What is required: Only the first line of the listing and the lines after it, up to and including the one containing "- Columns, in", should be retyped exactly.

----- Given information -----

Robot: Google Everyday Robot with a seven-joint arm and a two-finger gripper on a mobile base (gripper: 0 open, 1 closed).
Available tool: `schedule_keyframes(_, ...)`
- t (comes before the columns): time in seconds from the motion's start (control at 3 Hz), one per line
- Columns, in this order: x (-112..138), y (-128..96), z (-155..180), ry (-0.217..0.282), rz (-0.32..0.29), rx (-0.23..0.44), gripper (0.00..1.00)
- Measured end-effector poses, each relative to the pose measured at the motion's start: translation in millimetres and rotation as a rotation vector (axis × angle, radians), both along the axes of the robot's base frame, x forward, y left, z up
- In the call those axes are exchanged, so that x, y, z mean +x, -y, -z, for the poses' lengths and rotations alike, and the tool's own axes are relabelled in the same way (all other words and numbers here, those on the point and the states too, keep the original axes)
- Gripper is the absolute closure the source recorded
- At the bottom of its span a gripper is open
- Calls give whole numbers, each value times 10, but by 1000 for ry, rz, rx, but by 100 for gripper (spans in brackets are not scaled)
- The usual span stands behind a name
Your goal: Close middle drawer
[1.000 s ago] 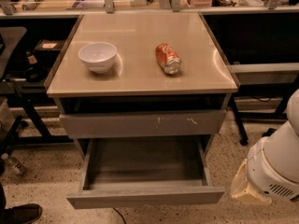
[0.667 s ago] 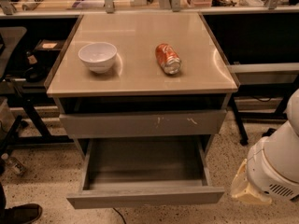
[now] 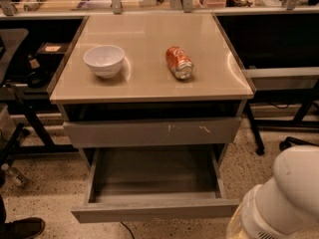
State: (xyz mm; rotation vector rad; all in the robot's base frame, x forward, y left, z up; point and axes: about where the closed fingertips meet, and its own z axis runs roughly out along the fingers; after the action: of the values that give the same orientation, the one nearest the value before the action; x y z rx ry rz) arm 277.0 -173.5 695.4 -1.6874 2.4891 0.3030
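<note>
The middle drawer (image 3: 154, 209) is pulled far out of the grey cabinet, low in the camera view. Its plain grey front panel faces me and its grey inner tray (image 3: 154, 171) shows with nothing in it. Above it is the grey drawer front with white scratch marks (image 3: 152, 132), standing slightly out from the cabinet. My gripper is out of view. Only a white rounded part of my arm (image 3: 286, 198) shows at the bottom right, to the right of the open drawer's front corner.
On the beige cabinet top (image 3: 149, 78) stand a white bowl (image 3: 104, 60) at the left and an orange can (image 3: 179, 62) lying on its side at the right. Dark table legs (image 3: 30, 123) flank the cabinet. A shoe (image 3: 22, 228) is at the bottom left.
</note>
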Motion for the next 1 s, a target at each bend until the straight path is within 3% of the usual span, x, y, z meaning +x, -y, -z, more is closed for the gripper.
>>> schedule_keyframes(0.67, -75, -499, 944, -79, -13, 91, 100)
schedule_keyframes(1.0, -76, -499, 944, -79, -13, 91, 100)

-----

Response to the exercise:
Robot: Google Everyday Robot with a seven-joint arm and a two-finger gripper on a mobile base (gripper: 0 open, 1 closed).
Available tool: `schedule_keyframes(_, ...)`
- t (comes before the columns): time in seconds from the motion's start (control at 3 Hz), one per line
- Columns, in this order: x (-112..138), y (-128..96), z (-155..180), ry (-0.217..0.282), rz (-0.32..0.29), rx (-0.23..0.44), gripper (0.00..1.00)

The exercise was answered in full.